Start of Block
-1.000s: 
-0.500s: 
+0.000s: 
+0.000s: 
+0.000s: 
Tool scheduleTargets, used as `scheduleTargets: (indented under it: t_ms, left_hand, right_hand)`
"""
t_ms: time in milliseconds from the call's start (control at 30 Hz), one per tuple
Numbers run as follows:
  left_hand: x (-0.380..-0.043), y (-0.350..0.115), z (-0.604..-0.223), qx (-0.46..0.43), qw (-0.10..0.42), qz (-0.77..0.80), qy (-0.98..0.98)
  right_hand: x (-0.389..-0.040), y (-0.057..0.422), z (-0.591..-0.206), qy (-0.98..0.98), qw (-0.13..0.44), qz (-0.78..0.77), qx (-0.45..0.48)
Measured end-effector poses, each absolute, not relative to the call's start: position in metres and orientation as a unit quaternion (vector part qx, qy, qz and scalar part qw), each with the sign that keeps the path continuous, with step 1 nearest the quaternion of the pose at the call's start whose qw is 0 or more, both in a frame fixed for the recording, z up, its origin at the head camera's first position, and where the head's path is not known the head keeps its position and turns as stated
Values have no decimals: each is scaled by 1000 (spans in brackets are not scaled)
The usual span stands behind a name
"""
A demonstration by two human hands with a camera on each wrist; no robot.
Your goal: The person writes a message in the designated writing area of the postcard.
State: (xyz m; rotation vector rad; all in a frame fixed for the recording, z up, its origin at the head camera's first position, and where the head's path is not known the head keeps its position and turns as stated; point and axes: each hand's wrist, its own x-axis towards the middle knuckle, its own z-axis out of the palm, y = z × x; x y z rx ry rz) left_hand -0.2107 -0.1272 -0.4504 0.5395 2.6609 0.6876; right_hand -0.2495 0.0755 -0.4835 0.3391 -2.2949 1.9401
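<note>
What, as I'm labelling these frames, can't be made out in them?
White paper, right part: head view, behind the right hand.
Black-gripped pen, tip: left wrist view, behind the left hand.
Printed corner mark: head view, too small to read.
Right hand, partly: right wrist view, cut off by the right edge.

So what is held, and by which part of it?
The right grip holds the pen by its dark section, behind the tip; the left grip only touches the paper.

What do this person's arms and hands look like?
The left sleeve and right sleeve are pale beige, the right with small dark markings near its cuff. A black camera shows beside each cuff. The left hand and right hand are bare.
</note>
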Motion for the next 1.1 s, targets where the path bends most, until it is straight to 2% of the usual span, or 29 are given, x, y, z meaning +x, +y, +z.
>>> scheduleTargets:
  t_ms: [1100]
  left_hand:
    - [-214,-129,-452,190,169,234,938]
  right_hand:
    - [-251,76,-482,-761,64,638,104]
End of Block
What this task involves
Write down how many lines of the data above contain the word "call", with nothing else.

Solution below
2